Check each line of the listing for the word "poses" and report the ones that have it.

EXERCISE DATA:
________________

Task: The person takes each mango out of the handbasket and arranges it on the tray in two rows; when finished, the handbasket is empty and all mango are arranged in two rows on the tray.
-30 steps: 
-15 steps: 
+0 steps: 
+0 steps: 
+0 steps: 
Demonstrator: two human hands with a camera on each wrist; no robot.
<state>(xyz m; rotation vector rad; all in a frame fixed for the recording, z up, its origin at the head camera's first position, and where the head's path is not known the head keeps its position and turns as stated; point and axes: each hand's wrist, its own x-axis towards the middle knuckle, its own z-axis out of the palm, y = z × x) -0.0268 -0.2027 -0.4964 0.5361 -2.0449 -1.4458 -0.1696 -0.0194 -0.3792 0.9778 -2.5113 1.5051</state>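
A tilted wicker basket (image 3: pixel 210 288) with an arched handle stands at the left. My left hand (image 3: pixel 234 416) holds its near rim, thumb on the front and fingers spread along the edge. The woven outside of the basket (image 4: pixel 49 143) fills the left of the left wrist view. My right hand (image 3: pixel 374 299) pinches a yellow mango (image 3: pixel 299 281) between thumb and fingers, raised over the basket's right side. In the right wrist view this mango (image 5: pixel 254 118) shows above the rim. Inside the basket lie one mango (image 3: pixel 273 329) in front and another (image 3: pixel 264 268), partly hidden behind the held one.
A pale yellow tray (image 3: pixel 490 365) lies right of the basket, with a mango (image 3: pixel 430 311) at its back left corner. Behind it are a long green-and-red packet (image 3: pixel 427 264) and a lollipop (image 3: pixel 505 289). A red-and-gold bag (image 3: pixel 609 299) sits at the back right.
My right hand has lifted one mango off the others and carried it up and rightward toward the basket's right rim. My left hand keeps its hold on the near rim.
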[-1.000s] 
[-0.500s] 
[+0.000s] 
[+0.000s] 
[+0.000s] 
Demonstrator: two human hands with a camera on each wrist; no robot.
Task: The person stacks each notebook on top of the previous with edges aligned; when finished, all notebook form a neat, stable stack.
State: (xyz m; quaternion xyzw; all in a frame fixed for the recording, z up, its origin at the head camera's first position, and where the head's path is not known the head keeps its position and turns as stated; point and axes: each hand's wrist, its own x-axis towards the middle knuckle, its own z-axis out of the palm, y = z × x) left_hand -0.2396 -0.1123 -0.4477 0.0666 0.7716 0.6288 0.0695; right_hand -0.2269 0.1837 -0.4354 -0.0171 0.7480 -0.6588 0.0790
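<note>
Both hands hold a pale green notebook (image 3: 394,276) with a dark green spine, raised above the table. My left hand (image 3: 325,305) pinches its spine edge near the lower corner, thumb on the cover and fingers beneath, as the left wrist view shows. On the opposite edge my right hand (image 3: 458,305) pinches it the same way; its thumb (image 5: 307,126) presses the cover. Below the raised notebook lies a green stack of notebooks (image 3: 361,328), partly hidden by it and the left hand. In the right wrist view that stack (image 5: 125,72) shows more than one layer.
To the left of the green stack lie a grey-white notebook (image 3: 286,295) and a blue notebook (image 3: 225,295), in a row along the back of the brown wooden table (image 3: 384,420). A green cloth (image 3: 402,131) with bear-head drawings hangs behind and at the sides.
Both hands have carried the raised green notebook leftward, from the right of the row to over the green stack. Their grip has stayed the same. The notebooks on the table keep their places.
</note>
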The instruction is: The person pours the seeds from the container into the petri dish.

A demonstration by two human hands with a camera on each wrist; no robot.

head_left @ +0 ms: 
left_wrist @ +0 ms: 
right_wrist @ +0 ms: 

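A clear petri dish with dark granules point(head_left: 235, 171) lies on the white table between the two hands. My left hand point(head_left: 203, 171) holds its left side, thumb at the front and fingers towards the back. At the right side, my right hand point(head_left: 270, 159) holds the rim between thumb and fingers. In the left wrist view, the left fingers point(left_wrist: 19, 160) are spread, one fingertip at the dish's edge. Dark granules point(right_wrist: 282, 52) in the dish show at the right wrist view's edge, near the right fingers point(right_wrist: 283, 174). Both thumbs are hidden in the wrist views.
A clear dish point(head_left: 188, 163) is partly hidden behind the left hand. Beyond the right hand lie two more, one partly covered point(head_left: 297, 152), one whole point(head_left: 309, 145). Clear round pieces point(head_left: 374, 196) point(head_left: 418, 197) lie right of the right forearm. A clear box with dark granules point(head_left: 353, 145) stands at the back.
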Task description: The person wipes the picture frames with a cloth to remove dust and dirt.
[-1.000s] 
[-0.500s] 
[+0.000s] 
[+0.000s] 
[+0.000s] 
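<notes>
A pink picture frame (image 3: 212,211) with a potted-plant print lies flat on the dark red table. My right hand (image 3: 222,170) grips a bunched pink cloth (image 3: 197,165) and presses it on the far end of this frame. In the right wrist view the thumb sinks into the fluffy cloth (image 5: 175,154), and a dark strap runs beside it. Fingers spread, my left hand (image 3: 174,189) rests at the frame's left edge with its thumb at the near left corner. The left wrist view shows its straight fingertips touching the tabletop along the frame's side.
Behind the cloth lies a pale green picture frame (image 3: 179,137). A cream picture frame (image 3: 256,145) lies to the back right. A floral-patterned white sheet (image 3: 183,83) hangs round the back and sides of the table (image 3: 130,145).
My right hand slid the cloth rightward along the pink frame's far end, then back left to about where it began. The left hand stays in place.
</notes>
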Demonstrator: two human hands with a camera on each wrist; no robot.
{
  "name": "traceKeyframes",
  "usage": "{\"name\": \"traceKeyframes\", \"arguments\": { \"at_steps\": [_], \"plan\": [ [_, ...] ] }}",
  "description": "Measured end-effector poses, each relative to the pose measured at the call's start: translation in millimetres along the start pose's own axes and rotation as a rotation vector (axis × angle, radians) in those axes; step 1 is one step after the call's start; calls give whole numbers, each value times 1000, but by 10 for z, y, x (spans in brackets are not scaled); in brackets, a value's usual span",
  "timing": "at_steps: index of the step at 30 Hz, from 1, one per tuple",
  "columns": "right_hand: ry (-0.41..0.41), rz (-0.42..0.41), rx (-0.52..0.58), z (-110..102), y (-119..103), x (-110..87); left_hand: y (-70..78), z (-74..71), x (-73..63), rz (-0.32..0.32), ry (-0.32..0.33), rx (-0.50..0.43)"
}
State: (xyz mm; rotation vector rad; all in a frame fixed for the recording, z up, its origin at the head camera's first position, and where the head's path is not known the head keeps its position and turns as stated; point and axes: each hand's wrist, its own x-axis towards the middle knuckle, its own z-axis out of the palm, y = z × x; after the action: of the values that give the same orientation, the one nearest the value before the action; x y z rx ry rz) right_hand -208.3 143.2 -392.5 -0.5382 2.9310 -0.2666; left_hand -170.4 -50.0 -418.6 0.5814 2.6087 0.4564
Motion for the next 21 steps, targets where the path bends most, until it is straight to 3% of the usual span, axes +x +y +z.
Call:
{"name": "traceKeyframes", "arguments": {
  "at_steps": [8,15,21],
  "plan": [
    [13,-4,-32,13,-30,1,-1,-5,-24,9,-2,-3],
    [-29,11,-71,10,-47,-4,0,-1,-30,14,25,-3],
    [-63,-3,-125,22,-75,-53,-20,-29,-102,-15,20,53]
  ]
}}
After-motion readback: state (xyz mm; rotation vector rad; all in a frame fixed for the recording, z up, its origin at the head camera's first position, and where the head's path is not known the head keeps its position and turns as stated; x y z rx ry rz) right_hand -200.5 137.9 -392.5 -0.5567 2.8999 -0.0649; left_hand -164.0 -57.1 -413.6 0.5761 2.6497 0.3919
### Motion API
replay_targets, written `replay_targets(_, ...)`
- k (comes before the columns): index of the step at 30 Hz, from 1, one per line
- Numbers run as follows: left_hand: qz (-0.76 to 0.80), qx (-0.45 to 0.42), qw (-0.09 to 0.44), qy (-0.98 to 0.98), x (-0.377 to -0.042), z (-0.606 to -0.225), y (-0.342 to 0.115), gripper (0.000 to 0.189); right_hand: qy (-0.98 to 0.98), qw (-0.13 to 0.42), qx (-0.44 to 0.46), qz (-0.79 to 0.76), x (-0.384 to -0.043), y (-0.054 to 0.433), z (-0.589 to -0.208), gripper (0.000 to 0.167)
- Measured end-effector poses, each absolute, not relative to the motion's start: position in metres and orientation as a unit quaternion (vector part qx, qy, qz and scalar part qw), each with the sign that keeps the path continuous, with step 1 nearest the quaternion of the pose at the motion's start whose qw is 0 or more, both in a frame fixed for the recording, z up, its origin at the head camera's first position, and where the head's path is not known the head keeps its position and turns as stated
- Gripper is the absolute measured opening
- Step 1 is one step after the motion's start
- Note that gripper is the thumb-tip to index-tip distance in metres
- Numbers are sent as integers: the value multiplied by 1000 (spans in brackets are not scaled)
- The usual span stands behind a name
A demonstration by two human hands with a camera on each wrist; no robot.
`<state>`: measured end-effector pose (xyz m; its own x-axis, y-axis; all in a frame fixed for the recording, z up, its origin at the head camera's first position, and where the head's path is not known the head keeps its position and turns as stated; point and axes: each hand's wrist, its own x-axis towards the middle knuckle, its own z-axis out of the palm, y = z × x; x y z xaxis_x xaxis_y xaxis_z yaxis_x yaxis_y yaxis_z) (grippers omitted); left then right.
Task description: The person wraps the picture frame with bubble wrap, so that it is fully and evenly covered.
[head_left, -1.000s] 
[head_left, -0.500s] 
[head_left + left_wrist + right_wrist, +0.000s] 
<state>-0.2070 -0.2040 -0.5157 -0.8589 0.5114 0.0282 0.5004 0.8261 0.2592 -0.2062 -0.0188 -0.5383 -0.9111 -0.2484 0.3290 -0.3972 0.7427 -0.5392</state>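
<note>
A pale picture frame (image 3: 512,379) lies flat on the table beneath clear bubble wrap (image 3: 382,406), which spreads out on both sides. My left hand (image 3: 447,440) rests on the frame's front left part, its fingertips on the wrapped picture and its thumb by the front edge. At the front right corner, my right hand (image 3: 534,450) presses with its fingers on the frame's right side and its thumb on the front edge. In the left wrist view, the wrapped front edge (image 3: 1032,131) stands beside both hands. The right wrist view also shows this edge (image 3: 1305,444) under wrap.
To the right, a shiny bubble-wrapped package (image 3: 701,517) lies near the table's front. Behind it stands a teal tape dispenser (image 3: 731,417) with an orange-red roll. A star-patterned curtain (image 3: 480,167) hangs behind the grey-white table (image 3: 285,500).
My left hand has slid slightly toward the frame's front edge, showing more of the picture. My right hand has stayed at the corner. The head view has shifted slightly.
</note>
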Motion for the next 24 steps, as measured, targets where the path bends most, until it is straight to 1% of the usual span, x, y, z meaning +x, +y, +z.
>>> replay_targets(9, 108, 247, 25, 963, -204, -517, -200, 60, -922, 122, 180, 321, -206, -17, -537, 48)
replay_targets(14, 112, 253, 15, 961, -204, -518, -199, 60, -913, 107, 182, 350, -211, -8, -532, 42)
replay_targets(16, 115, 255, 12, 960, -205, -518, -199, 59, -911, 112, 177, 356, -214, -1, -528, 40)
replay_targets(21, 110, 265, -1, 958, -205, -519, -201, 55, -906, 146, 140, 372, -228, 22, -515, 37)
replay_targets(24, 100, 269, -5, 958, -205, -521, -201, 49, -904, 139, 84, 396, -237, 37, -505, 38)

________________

SOLUTION TO THE PROBLEM:
  "description": "Measured end-effector poses, each relative to the pose measured at the call's start: translation in millimetres along the start pose's own axes and rotation as a rotation vector (axis × angle, radians) in those axes; step 1 is one step after the call's start; calls give whole numbers, each value times 1000, but by 10 for z, y, x (spans in brackets are not scaled); in brackets, a value's usual span",
- Measured end-effector poses, each absolute, not relative to the motion's start: position in metres and orientation as a unit quaternion (vector part qx, qy, qz and scalar part qw), each with the sign that keeps the path continuous, with step 1 nearest the quaternion of the pose at the motion's start whose qw is 0 or more, both in a frame fixed for the recording, z up, its origin at the head camera's first position, and where the head's path is not known the head keeps its position and turns as stated

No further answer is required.